Saved entries:

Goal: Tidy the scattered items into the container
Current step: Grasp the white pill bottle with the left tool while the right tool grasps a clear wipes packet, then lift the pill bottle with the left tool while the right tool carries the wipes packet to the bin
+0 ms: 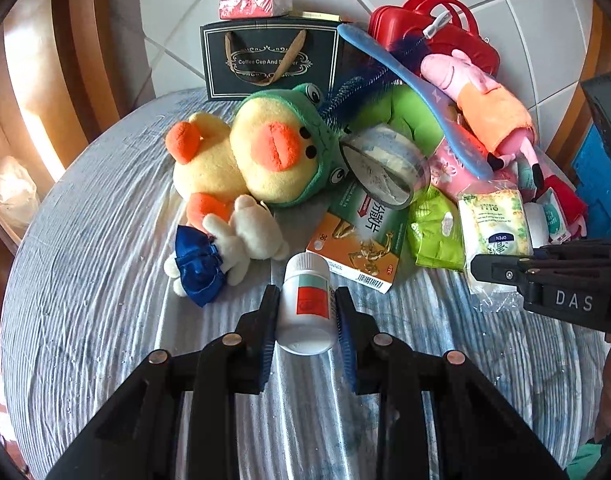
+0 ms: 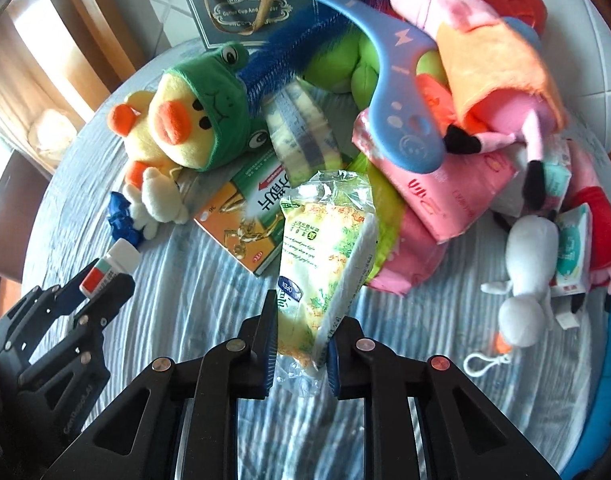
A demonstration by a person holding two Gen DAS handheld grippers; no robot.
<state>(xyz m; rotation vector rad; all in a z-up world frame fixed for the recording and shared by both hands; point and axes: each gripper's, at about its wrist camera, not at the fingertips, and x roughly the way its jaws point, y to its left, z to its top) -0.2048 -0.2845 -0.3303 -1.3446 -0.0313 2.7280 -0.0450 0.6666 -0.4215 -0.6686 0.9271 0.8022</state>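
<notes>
My left gripper (image 1: pixel 307 312) is shut on a white pill bottle (image 1: pixel 307 300) with a red and green label, held just above the striped tablecloth; it also shows in the right wrist view (image 2: pixel 109 270). My right gripper (image 2: pixel 301 332) is shut on a yellow-green wet wipes pack (image 2: pixel 325 256), seen in the left wrist view (image 1: pixel 493 232) at the right. A black paper gift bag (image 1: pixel 267 60) stands at the table's far edge. A red case (image 1: pixel 437 36) lies behind the pile.
A pile lies beyond both grippers: a yellow duck plush (image 1: pixel 257 152) with a green frog hood, a small white bunny (image 1: pixel 233 248), an orange-green medicine box (image 1: pixel 361 240), a tape roll (image 1: pixel 385 164), a blue boomerang (image 2: pixel 389 76), a pink pig plush (image 2: pixel 485 44), pink tissue packs (image 2: pixel 457 200).
</notes>
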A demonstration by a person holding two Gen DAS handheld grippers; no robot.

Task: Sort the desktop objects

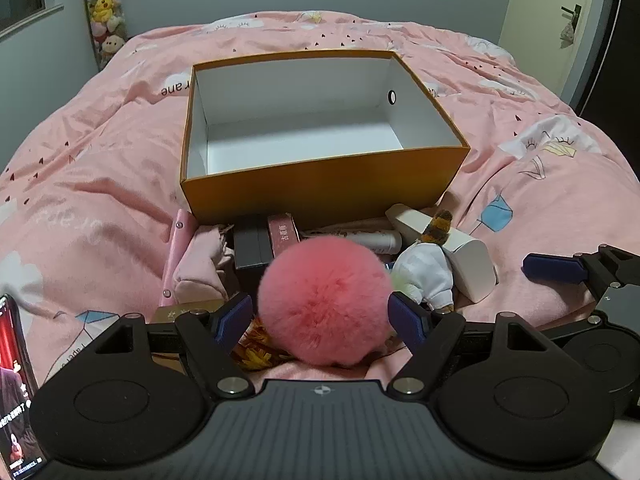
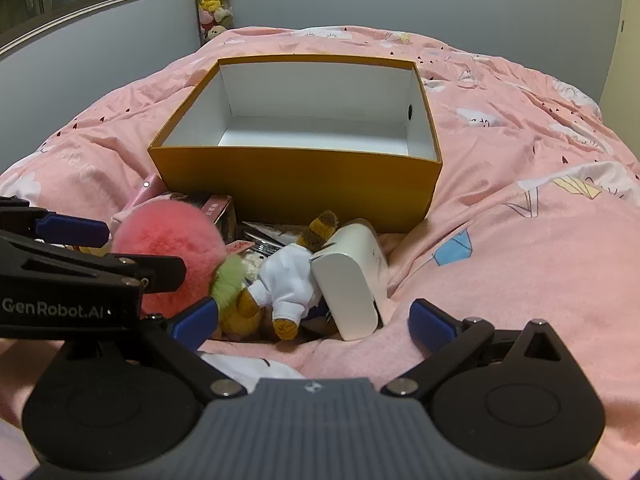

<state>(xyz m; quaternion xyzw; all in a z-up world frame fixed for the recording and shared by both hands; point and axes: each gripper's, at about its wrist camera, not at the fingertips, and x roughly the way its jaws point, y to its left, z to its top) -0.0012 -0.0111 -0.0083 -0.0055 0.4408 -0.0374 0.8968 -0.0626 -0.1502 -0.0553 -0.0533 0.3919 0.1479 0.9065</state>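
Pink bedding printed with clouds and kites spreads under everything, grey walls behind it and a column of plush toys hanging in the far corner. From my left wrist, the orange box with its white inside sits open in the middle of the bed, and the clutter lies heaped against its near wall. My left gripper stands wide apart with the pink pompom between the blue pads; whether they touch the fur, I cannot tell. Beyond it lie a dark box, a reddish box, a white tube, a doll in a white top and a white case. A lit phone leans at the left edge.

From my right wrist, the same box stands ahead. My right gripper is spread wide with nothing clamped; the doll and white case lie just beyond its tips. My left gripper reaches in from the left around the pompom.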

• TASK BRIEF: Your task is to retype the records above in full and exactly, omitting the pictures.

• EXERCISE RESULT:
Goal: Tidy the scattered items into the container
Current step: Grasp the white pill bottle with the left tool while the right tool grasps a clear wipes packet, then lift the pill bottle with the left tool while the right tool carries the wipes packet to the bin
+0 ms: 
+0 ms: 
A demonstration by a person holding two Gen DAS handheld grippers; no robot.
<state>(xyz m; rotation vector rad; all in a z-up world frame fixed for the recording and shared by both hands; point and axes: each gripper's, at about its wrist camera, not at the fingertips, and x roughly the way its jaws point, y to its left, z to its top) -0.2048 -0.2845 -0.3303 -1.3446 -0.0313 2.7280 -0.0450 0.6666 -0.4215 -0.6686 0.9271 0.8022</state>
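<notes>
My left gripper (image 1: pixel 307 312) is shut on a white pill bottle (image 1: pixel 307 300) with a red and green label, held just above the striped tablecloth; it also shows in the right wrist view (image 2: pixel 109 270). My right gripper (image 2: pixel 301 332) is shut on a yellow-green wet wipes pack (image 2: pixel 325 256), seen in the left wrist view (image 1: pixel 493 232) at the right. A black paper gift bag (image 1: pixel 267 60) stands at the table's far edge. A red case (image 1: pixel 437 36) lies behind the pile.
A pile lies beyond both grippers: a yellow duck plush (image 1: pixel 257 152) with a green frog hood, a small white bunny (image 1: pixel 233 248), an orange-green medicine box (image 1: pixel 361 240), a tape roll (image 1: pixel 385 164), a blue boomerang (image 2: pixel 389 76), a pink pig plush (image 2: pixel 485 44), pink tissue packs (image 2: pixel 457 200).
</notes>
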A demonstration by a person holding two Gen DAS handheld grippers; no robot.

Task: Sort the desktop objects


<state>(xyz m; quaternion xyzw; all in a z-up world frame fixed for the recording and shared by both hands; point and axes: each gripper's, at about its wrist camera, not at the fingertips, and x roughly the way its jaws point, y to its left, z to its top) -0.0012 -0.0111 -0.0083 -0.0055 0.4408 -0.0374 0.8968 -0.0626 -0.1502 -0.0553 -0.0533 0.3919 0.1479 0.9065</state>
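Pink bedding printed with clouds and kites spreads under everything, grey walls behind it and a column of plush toys hanging in the far corner. From my left wrist, the orange box with its white inside sits open in the middle of the bed, and the clutter lies heaped against its near wall. My left gripper stands wide apart with the pink pompom between the blue pads; whether they touch the fur, I cannot tell. Beyond it lie a dark box, a reddish box, a white tube, a doll in a white top and a white case. A lit phone leans at the left edge.

From my right wrist, the same box stands ahead. My right gripper is spread wide with nothing clamped; the doll and white case lie just beyond its tips. My left gripper reaches in from the left around the pompom.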

Nothing remains to be added to the response.